Overall its a decent game for a casual gamer but not at all worthy for being a part of the PoP series. Sadly, one more great series has been ruined.

Overall - 6.5/10


----------



## Faun (Dec 24, 2008)

lol...nice review ! I hope I wont mind missing this one


----------



## Chirag (Dec 24, 2008)

I hate it.


----------



## Psychosocial (Dec 24, 2008)

T159 said:


> lol...nice review ! I hope I wont mind missing this one



Exactly! Dont waste your time on this.


----------



## JojoTheDragon (Dec 24, 2008)

Gr8 review buddy but you forgot to keep one thing in mind while writing this review that it has got an ESRB-TEEN rating. So everything depends on this factor. You review was awesome but i don't agree on some points.


----------



## Psychosocial (Dec 24, 2008)

^^Thanks. But everyone has different tastes. After playing games for over 5-6yrs, I want some challenge in the game I play. Plus some elements dont make sense. The worst part is that it is named 'Prince of Persia'. How can they name such a pile of crap 'Prince of Persia' ?


----------



## kanishka (Dec 24, 2008)

Have played this hand in mobile... 

nice review....


----------



## Plasma_Snake (Dec 27, 2008)

Well I wasted my time and bandwidth downloading and now when it starts I get the no signal error! What is with these game studios setting non-standard res. as default res for there game? Can't they give sweet 1024x768 as default res.? So tell me guys where is the goddamn file to change the goddamn resolution of this $hitite game!


----------



## JojoTheDragon (Dec 27, 2008)

+1 to kanishka i have also played it on mobile.


----------



## Plasma_Snake (Dec 27, 2008)

Oh!

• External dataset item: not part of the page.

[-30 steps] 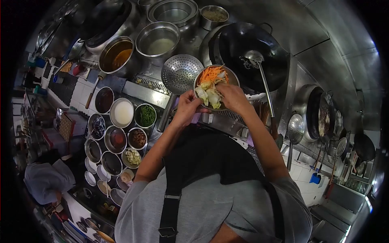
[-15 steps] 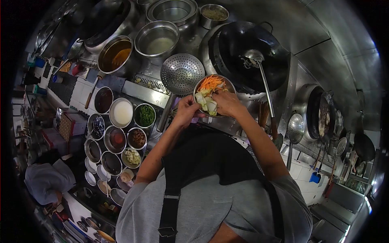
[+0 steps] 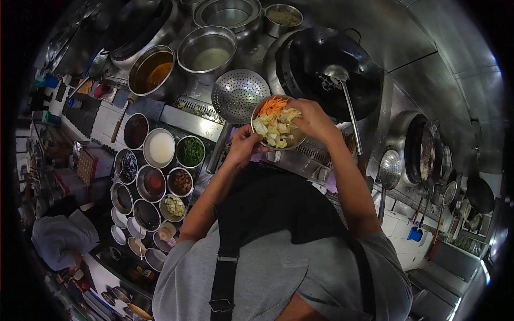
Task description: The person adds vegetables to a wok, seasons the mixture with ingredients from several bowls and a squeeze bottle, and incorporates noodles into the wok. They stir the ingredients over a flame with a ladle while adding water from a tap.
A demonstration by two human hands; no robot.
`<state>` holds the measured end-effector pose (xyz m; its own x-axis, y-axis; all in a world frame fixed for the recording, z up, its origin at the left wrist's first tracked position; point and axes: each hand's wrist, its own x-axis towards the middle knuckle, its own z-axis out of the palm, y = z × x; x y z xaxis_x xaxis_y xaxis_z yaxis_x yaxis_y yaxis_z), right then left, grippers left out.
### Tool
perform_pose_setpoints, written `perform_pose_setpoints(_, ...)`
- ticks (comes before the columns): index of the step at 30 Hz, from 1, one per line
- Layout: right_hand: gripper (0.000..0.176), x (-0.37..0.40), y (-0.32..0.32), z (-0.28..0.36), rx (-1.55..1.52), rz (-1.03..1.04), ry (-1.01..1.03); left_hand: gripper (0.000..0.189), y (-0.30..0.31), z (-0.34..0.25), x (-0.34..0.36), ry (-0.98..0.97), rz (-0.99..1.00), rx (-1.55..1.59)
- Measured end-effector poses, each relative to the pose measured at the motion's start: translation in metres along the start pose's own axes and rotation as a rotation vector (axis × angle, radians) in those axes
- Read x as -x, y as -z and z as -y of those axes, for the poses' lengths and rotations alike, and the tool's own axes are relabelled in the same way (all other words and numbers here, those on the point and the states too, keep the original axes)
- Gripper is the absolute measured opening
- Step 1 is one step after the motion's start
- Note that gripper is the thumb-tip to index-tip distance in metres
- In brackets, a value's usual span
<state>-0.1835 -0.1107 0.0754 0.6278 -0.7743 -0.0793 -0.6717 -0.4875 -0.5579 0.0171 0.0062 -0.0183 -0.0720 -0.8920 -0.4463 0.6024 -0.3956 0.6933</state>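
Note:
My left hand (image 3: pixel 246 145) grips the lower left rim of a metal bowl (image 3: pixel 301 141). Shredded carrot (image 3: pixel 271 106) lies at the far side of the bowl, with chopped cabbage (image 3: pixel 274 130) nearer me. My right hand (image 3: pixel 315 121) is over the bowl's right side, its fingers curled down and closed at some cabbage pieces; the fingertips are partly hidden. Just beyond the bowl sits a dark wok (image 3: pixel 316 56), with a ladle (image 3: pixel 348 101) resting in it and a few pale shreds by the ladle's head. A perforated strainer (image 3: pixel 240 96) lies left of the bowl.
Several ingredient bowls stand at left, among them one of chopped greens (image 3: pixel 191 151) and one of white liquid (image 3: pixel 160 147). A pot of orange-brown liquid (image 3: pixel 155 75) is behind them. Another strainer (image 3: pixel 390 166) lies at right. A person in grey (image 3: pixel 64 238) is at far left.
My right hand has drawn back to the right and up from the middle of the bowl, leaving more of the cabbage in view. The bowl has shifted slightly left.

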Motion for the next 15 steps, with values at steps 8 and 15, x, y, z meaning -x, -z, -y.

Doodhz (Sepratay waley) Give solution to my problem too!
Forgeddaboutit! Found the solution meself!


----------



## cyborg47 (Jan 1, 2009)

being saved by Elika is not a bad idea according to me....inthe previous games if u fall of from an edge, u die and come back the previous place u have been..its the same ni this game..elika saves u and brings u back to the last place u've been standing. I'm sorry to say but the way you wrote the review makes me feel that u were waiting to criticize this game even before its released....anyway to me the game totally new and refreshing...though the storyline was not that strong...


----------



## Psychosocial (Jan 1, 2009)

^^Dude please understand this is MY opinion. You have got some good points there but this is MY review.


----------



## cyborg47 (Jan 1, 2009)

okok...i got it...even i said my own opinion....chill down!


----------



## alexanderthegreat (Jan 1, 2009)

I think its a wonderful review! Oh, and Elika babysitting you just can't feel good (or normal) to me ,at least. So, I support KPower! Oh, and I was against this game even before it had been launched! Read this:-


alexanderthegreat said:


> The concept of the prince has totally changed!  I mean, I liked the trilogy series due to its dark, strong-but-silent theme that gave you the feeling "I stand alone"(Heck, they even included a great song called "I stand alone" in the 2nd game).
> 
> And whats with this sidekick business?!? Elika can fly! She cannot die! She is good in combat (better than the prince maybe). The prince looks like an idiot in front of her. She should've been the lead character.
> 
> ...



I stand by what I said before. This sequel has brought only shame to the POP series for the die hard POP fans! May the prince be reborn with a mightier sword in the next game(if there ever is one!). Oh, and without Cel-Shading!!!


----------



## Psychosocial (Jan 1, 2009)

^^That song is a good one.

I Stand Alone by Godsmack


----------



## Plasma_Snake (Jan 1, 2009)

This time around, even though being a Cell-Shaded game, it looks amazingly impressive, only thing that I've gripe about is Combat, one enemy at a time, no sword swinging at ur own will, no more acrobatic or dual weapon moves, they've just killed the entire game with it alone. Elika on our side is a good thing, it breaks the monotony of the game, allowing us to interact with her, but wud've loved o see 'em in inter-action, namean


----------



## alexanderthegreat (Jan 1, 2009)

Psychosocial said:


> ^^That song is a good one.
> 
> I Stand Alone by Godsmack



Heh heh, yeah, Sully Ema pwnz! The other one was great too, the one in the credits in Warrior Within. 'Straight Out of Line' by Godsmack!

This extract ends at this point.